● What needs to be done
What is the number of lines in the data holding the word "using"? Give that number by itself.

(Source records)
*** Begin section ***

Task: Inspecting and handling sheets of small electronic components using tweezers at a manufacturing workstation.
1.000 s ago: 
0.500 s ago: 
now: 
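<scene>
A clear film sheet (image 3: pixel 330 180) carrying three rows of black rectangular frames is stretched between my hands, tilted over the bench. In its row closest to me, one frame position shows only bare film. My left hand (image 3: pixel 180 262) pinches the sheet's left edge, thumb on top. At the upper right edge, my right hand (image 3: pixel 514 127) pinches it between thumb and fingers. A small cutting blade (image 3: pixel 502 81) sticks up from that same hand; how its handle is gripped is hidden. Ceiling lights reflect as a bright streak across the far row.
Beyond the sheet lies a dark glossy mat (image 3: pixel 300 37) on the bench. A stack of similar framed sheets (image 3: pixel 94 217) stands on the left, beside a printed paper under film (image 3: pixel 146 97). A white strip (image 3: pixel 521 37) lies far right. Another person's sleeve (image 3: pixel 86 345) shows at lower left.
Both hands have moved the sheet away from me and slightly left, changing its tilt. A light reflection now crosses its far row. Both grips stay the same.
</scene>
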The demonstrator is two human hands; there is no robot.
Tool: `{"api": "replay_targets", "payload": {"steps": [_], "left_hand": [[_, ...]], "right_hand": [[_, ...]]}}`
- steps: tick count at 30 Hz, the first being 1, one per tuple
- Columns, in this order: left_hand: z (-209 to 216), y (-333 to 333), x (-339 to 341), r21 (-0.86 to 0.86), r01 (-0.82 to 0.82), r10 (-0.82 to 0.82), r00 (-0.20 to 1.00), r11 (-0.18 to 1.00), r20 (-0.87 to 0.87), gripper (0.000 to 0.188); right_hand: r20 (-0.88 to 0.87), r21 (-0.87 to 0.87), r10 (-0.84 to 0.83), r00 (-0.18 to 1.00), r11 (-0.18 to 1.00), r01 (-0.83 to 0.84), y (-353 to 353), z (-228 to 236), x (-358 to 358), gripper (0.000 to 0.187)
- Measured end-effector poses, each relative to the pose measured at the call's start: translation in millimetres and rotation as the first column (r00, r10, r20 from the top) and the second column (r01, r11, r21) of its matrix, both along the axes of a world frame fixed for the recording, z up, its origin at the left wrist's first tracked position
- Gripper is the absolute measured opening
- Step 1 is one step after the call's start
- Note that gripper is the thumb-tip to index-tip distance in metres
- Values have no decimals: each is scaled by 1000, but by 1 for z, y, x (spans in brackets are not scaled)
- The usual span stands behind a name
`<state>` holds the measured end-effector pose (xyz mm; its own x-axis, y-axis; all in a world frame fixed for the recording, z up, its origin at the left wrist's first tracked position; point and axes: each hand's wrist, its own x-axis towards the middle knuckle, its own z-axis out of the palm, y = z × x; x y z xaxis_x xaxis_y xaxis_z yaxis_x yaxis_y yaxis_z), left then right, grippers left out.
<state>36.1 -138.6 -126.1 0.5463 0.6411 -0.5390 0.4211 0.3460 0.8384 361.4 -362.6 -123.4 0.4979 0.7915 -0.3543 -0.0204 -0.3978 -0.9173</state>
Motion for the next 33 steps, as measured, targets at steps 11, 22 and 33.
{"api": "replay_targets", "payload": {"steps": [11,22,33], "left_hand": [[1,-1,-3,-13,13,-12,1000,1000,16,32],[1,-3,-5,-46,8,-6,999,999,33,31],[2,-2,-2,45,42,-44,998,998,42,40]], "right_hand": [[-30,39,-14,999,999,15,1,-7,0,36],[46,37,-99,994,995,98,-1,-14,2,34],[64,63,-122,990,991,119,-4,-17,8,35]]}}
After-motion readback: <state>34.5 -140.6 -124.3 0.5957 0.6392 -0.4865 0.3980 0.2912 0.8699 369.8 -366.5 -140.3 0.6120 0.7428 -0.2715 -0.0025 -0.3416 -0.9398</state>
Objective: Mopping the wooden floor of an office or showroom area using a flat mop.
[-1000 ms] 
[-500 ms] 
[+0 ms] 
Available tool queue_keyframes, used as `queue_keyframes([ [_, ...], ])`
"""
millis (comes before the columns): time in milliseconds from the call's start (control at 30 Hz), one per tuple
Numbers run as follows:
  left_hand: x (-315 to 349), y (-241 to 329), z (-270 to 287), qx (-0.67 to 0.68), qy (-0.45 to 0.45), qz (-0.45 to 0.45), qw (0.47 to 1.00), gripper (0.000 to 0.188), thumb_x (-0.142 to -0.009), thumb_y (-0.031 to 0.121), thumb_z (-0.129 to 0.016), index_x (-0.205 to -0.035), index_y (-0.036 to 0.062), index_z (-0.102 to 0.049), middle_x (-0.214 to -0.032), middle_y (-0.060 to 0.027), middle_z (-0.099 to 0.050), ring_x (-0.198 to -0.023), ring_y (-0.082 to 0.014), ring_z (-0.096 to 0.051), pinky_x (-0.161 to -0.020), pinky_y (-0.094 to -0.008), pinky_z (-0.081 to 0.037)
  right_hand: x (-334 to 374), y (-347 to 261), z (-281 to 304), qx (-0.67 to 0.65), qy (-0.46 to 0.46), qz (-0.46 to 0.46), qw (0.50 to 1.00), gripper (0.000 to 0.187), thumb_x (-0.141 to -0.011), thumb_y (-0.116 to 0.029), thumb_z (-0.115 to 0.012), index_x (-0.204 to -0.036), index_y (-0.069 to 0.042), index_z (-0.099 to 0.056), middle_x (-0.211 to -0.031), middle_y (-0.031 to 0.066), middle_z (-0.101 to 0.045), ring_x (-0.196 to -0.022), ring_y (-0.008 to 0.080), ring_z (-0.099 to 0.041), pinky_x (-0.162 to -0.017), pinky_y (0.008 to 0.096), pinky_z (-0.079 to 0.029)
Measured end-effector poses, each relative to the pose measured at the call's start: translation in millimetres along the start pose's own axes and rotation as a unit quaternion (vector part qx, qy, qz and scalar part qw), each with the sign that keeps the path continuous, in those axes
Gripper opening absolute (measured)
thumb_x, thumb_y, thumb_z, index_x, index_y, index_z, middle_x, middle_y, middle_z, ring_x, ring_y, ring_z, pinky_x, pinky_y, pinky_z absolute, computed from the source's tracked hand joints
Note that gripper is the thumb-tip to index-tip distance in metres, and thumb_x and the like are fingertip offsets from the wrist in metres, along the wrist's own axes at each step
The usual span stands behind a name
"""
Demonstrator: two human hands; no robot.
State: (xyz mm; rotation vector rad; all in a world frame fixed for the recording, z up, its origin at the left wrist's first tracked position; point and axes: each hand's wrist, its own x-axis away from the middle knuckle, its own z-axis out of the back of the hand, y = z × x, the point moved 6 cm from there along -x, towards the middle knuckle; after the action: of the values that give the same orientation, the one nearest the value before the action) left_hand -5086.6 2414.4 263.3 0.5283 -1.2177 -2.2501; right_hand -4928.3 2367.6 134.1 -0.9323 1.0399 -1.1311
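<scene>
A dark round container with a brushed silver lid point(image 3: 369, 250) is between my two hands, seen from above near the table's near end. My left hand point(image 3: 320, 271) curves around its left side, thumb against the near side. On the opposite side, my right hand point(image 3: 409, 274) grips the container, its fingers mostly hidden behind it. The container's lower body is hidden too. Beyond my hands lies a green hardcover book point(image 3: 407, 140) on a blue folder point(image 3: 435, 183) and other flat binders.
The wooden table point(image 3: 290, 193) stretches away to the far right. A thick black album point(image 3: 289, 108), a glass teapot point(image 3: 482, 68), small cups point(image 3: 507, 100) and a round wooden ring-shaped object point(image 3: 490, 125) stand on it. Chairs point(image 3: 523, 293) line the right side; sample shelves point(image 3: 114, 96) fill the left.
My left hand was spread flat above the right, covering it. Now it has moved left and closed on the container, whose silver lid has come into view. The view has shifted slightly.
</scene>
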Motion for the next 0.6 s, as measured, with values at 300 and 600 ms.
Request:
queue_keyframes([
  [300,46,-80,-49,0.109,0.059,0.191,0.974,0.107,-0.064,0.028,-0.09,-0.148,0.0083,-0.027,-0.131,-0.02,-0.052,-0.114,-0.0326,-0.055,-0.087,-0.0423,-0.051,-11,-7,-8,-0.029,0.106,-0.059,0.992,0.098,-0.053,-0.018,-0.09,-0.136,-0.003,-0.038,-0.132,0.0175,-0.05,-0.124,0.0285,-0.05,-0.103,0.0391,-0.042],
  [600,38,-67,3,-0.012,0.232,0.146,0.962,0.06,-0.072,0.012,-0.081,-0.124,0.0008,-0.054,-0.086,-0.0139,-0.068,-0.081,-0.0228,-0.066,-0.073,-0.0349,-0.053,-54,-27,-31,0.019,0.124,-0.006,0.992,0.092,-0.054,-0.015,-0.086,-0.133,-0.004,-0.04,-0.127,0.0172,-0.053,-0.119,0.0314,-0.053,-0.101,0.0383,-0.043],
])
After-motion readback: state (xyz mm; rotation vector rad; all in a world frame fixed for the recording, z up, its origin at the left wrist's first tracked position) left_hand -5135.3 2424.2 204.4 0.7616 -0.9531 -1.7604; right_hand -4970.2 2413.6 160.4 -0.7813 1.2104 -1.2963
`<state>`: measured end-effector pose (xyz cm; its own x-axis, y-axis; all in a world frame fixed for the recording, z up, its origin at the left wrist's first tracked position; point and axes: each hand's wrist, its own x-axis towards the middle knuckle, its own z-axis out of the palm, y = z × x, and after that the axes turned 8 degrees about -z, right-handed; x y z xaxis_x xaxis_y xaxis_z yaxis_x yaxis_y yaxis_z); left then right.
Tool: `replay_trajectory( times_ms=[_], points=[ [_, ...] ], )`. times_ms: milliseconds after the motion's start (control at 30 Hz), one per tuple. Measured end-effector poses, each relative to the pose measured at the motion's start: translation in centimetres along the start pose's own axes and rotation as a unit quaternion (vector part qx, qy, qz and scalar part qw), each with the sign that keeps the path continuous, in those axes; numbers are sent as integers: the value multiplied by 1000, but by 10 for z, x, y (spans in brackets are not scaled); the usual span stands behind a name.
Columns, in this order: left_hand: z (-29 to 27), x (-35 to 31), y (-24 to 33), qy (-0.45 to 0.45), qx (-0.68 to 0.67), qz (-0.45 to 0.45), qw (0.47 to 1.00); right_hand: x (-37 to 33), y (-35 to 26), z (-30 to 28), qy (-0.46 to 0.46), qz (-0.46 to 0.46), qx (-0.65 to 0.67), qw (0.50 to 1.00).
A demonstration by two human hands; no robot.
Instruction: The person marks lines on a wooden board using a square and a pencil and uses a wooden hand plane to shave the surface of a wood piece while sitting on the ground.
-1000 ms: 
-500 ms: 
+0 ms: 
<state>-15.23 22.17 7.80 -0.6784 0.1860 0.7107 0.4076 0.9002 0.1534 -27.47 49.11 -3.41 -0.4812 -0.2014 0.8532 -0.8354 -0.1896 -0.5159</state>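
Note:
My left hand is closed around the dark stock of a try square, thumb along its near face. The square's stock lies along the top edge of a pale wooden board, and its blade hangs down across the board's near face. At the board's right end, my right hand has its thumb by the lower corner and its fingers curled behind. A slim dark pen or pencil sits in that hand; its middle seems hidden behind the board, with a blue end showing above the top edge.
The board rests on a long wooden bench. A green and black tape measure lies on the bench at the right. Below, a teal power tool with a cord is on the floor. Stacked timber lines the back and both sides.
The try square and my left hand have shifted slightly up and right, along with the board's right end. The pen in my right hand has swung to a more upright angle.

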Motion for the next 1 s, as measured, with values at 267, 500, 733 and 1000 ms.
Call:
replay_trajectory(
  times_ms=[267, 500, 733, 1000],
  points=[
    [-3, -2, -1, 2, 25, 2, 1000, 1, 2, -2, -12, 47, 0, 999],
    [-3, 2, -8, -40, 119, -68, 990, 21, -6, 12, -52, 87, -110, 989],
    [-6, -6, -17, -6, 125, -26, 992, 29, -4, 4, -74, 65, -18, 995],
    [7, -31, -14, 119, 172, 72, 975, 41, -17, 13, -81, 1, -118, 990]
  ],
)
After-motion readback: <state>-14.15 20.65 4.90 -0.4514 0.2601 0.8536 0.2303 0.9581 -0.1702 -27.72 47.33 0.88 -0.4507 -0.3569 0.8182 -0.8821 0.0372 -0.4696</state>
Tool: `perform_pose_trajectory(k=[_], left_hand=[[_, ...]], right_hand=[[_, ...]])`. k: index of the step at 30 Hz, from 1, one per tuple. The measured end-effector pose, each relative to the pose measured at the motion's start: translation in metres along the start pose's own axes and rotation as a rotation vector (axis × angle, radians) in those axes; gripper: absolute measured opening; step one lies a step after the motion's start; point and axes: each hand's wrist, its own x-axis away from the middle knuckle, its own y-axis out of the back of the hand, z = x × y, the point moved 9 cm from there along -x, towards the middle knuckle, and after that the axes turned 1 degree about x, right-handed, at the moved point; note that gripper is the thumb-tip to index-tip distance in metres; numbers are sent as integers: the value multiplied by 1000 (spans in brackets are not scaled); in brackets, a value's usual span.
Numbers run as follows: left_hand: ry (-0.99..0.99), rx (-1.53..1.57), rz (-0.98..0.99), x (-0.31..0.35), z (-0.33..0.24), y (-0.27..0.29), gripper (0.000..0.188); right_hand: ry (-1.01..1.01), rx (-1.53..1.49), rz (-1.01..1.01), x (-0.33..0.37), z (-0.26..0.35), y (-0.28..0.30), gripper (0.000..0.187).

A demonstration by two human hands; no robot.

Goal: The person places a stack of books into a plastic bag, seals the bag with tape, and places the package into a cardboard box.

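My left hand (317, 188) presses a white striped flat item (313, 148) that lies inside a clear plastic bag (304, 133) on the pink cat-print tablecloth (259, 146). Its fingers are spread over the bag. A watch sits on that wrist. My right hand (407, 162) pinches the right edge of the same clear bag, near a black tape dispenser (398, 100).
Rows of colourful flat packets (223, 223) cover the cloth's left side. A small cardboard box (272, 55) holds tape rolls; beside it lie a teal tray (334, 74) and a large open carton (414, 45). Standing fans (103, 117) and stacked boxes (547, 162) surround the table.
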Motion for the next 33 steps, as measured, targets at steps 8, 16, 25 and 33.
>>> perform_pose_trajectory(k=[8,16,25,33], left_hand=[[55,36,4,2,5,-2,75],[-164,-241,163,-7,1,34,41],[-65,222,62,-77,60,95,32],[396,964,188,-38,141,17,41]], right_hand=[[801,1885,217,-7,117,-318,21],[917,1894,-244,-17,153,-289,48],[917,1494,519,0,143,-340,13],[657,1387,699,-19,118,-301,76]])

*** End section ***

● Task solution
3